Every city has its colours, character and smell. Ho Chi Minh City reminds me of the colours yellow and green. Those buildings with French flavour — with yellow walls and green windows — and that greenness of the trees and parks in the midst of the buzzing city makes me smile. Those millions who move on mobikes or those cars pleasantly marginalised in a sea of motorcycles and bicycles gave some sense about the middle class character of the charming Saigon, now named after Ho Chi Minh, the national hero of Vietnam. I could smell sweat on the pavements, petrol in the air and the fragrance of morning flowers in the park. Spas are sprouting in new neon-lit nights. Pimps politely promise the new pleasures to potential customers in the shadow of high-rise buildings as the night gets settled in. This is a city with a history — of trade, colours, cultures, bold and beautiful people, war, dreams and promises.

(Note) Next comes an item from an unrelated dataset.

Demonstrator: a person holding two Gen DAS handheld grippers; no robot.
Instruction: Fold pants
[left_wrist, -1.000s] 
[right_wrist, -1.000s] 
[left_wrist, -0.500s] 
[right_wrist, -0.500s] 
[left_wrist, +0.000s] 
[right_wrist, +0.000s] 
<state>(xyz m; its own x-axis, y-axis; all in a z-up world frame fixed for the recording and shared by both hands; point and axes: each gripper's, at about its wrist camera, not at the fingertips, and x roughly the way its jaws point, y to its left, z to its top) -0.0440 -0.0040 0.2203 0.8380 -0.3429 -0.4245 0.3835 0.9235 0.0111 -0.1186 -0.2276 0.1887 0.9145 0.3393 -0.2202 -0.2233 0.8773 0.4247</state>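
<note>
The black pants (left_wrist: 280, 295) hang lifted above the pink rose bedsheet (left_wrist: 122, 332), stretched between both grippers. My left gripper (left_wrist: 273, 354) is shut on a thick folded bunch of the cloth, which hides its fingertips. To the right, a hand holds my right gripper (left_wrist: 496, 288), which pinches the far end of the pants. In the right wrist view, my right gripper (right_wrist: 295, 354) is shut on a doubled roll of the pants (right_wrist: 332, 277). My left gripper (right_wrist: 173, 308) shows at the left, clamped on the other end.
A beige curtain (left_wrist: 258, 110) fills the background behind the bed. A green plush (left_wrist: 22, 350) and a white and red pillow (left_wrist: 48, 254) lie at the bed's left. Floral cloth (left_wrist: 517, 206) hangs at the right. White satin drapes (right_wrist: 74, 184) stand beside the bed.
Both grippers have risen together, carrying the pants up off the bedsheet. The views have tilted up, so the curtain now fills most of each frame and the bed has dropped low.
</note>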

I went to the Durga temple near the Chinese street. The Hindu culture in South Vietnam goes much deeper than the migration from South India during the colonial period. The Cham culture — that influenced parts of the present day Southern Vietnam and parts of Cambodia — evolved out of the Hindu religious practice and beliefs. Mosques in the city smell of the history of trade — the Muslim traders from different parts of India and Arabia came to these lands in search of spices and spouses. The Chinese — who left the city after the liberation in 1976, are back in full business. Ho-Chi Minh City is the cosmopolitan Saigon transformed into a busy city, a city that began to look more like Bangkok and charms of old Saigon are fast fading away. This city of six million people in many ways symbolise the new Vietnam — confident, relatively more open, busy and with the fading of an old world.
The story of Vietnam is the story of survival, sustainability and renewal. It is such a story that makes most of the Vietnamese dignified, confident and proud of their country.